--- HOW TO COMPLETE THIS TASK ---
Using the data below, output a verbatim copy of the lines between the one holding "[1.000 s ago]" and the one holding "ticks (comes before", inclusive, without any pictures.

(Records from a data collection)

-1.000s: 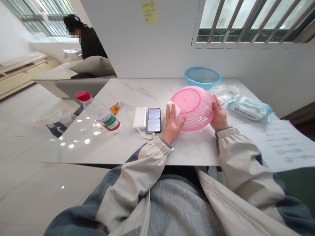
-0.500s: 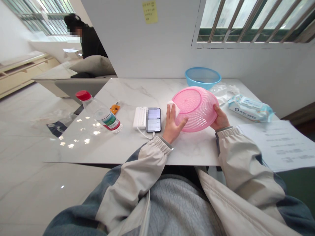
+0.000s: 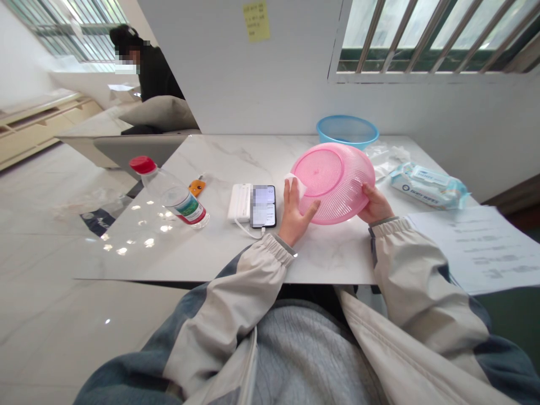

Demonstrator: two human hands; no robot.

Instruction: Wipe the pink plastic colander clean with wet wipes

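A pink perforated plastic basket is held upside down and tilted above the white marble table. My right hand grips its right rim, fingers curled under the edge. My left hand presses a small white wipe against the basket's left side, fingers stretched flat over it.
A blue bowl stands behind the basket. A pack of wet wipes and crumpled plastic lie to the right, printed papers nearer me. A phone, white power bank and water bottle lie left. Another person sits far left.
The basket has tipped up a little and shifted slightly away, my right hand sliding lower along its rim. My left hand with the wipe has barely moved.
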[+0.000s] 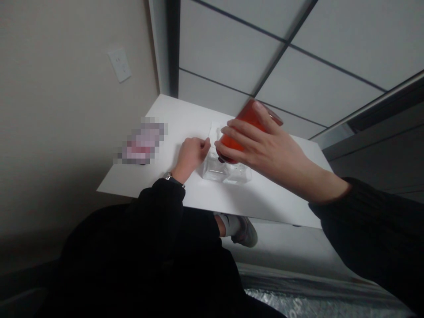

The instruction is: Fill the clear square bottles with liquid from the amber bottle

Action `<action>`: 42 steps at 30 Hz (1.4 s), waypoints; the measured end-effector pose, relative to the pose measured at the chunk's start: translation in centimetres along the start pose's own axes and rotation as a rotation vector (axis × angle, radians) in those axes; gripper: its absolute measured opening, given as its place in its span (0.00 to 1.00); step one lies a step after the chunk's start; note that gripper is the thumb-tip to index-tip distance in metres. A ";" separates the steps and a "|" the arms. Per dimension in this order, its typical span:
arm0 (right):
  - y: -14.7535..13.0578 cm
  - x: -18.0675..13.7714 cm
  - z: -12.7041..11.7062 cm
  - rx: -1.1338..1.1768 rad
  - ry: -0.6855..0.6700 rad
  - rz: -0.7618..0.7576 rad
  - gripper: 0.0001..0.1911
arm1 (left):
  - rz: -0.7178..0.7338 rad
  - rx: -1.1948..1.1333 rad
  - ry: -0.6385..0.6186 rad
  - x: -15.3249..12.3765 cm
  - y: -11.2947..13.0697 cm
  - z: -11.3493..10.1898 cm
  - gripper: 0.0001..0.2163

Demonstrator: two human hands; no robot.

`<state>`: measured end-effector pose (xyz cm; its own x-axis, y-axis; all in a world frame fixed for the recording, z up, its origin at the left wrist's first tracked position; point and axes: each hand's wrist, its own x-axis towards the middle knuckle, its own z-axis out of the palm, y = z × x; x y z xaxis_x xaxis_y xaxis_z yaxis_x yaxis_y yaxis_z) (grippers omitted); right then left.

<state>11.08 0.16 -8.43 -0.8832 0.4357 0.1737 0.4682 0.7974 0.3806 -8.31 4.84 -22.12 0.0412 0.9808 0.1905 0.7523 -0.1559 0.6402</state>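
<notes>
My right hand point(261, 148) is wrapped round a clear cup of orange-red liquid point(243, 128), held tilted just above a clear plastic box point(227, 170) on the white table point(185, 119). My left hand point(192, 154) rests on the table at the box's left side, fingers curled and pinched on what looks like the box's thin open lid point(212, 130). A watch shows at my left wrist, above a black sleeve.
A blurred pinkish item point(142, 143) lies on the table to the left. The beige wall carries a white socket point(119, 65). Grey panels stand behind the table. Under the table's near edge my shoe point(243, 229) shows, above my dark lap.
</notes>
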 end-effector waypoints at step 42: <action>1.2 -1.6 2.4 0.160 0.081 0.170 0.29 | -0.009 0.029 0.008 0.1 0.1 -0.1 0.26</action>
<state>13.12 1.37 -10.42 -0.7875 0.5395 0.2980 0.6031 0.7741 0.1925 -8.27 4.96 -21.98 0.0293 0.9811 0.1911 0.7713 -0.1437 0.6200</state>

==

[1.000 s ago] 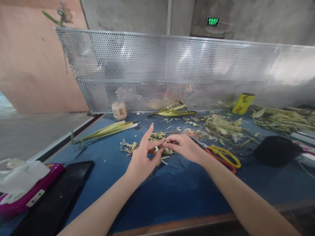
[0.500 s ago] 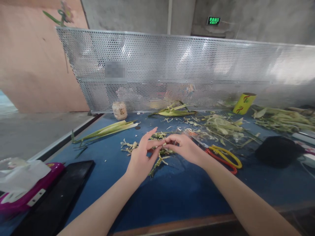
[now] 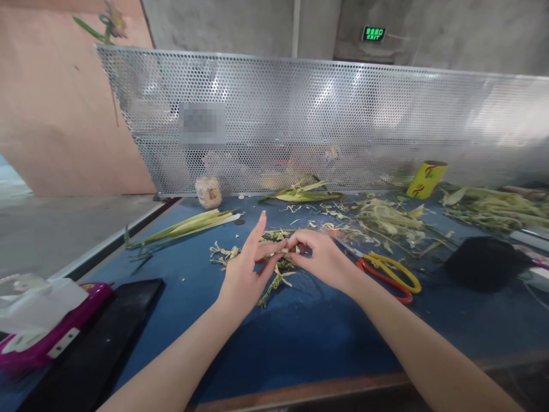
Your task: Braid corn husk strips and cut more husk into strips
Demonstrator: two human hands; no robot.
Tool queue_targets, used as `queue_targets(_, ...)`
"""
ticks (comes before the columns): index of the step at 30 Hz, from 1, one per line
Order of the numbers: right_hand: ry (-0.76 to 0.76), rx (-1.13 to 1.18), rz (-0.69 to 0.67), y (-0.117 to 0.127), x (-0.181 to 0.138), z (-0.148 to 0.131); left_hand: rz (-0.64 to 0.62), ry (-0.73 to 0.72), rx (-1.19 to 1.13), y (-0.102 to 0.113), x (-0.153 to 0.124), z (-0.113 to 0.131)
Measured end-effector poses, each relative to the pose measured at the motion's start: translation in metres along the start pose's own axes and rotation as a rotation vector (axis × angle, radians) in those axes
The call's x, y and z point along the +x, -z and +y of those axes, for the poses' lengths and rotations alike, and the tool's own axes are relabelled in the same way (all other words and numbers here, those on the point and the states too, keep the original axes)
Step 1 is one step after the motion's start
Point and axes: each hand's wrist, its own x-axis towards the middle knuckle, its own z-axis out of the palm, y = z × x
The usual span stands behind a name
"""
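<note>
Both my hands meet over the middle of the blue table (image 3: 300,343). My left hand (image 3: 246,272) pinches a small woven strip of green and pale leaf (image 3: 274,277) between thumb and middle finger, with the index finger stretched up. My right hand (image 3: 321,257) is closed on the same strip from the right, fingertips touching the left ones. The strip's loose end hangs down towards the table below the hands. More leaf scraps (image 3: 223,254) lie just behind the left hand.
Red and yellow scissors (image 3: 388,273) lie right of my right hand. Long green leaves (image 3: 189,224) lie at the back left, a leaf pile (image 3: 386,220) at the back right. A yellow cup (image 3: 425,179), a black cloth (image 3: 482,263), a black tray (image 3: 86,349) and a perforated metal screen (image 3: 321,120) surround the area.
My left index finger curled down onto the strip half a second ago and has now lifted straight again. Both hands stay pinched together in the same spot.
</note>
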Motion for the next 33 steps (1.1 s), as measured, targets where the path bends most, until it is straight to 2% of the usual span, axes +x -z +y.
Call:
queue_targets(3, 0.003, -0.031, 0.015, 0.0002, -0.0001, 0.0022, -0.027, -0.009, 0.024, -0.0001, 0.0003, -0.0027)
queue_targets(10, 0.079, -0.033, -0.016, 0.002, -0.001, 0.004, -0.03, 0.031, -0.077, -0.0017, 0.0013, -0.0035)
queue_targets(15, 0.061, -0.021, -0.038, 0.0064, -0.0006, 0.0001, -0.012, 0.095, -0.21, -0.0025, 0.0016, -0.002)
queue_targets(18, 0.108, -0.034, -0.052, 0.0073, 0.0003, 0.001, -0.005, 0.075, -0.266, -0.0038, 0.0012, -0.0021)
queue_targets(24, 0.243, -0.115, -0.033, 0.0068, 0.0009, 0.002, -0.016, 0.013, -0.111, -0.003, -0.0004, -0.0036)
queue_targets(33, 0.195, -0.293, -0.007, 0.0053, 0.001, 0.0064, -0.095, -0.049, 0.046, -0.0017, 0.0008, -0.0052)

--- SOLUTION TO THE EXERCISE ---
[1.000 s ago] 
[0.500 s ago] 
[now] 
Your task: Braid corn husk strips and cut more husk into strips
Demonstrator: two human hands; no robot.
Tool queue_targets, used as `queue_targets(_, ...)`
"""
ticks (comes before the columns): index of the step at 30 Hz, from 1, one per line

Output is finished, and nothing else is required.